When I spoke with Crapser, he was awaiting his first deportation hearing, scheduled for this week on what happens to be his 40th birthday. “As I tell my kids, you have to pay the price for your wrongs,” he said. “I’ve done that. I’ve done my time and probation and followed the rules.”
Andrew Muñoz, a spokesman for ICE, says that although Crapser’s criminal history makes him potentially deportable, “ICE was not aware of Mr. Crapser’s childhood history” when it made the decision to pursue his case and would take it into consideration. Meanwhile, Korean adoptee groups, both in Seoul and the United States, as well as other activist organizations, including Vollmers’s, have been lobbying local lawmakers on Crapser’s behalf. They and other advocates are also pushing Congress to finally write an amendment to rectify the grandfathering lapse in the Child Citizenship Act; to both put an end to the deportations and to make all adoptees, regardless of their age, U.S. citizens.

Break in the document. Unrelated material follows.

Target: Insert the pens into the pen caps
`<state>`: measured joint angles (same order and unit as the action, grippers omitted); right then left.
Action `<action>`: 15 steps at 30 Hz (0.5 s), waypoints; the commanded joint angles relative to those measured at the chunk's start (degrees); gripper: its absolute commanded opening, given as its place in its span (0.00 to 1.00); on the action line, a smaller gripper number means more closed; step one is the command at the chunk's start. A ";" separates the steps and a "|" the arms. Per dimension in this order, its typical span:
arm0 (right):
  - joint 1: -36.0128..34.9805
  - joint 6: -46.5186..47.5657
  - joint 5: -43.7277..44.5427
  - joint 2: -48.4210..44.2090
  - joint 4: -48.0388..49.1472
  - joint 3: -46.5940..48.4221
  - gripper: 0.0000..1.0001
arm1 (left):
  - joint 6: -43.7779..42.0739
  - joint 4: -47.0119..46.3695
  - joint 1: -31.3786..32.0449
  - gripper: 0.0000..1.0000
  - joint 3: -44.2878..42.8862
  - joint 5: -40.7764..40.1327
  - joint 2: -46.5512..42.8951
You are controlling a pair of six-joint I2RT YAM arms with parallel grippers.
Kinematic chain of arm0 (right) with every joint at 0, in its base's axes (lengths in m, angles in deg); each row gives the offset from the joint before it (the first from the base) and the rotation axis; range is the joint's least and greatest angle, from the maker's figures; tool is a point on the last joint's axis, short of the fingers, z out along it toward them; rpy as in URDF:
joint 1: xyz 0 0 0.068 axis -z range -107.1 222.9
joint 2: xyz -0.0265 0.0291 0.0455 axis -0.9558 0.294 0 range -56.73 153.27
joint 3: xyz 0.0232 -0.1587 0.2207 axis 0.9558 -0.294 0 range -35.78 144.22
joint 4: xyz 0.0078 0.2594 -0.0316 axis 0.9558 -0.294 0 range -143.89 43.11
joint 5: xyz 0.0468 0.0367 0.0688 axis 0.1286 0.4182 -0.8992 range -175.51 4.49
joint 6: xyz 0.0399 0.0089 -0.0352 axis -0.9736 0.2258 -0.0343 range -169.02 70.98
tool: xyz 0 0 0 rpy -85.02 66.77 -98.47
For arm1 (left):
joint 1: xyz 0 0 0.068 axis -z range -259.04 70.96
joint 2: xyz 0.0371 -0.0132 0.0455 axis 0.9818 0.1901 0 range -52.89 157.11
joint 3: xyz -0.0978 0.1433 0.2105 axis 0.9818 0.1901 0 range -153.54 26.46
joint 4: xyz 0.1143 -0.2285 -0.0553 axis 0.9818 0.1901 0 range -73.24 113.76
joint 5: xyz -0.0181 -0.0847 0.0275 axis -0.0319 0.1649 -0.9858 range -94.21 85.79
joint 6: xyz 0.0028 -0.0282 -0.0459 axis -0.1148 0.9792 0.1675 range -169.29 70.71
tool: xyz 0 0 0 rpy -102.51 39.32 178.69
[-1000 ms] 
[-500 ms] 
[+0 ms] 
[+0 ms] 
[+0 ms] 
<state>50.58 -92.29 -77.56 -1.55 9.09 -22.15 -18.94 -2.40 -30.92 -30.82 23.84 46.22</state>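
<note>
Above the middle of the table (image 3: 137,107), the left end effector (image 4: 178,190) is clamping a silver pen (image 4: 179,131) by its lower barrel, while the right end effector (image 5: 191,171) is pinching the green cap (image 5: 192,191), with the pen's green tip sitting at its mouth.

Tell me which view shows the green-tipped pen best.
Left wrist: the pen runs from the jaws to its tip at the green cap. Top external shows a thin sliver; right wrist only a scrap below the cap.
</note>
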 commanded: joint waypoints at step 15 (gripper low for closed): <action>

Adam’s tale harkens to the recent story of Max Villatoro, an Iowa pastor. Though a dad of four U.S. citizens and a beloved faith leader in his community, the government considered Pastor Max a priority for removal due to convictions from 20 years prior. Pastor Max was in no way a threat to national security and fit within the government’s new guidelines, and his legal counsel and hundreds of his Iowa City neighbors attested to it. Additionally, over 40,000 signed their names in support of Pastor Max following a national campaign.
But that was not enough to convince the Obama Administration, and Pastor Max was deported to Honduras during the early morning Friday hours. His deportation came just hours after ICE Director Sarah Saldaña had testified at a House hearing on immigration where she stressed, as Pastor Max’s attorney David Leopold wrote in Latino Rebels, “that ICE always takes into account the severity of the person’s crime, his or her work history, family ties and length of time in the U.S. Really? Tell that to Pastor Max’s wife, his four children, his church and his community.”
As Maribel Hastings wrote last month, “the goal of these memoranda was to prioritize detention and deportations of those who really pose a threat to national security and our communities.” But in reality, with immigrants like Pastor Max and Adam still first in line to be expelled from the country, it’s clear there is a divide between the memo and the enforcers on the ground.
ICE immigration officials may not have been aware of Adam’s childhood history before the NYT profile, but they should be now. Yet this father still has a deportation hearing scheduled for this week. It begs an even bigger question for the government: where is the common sense?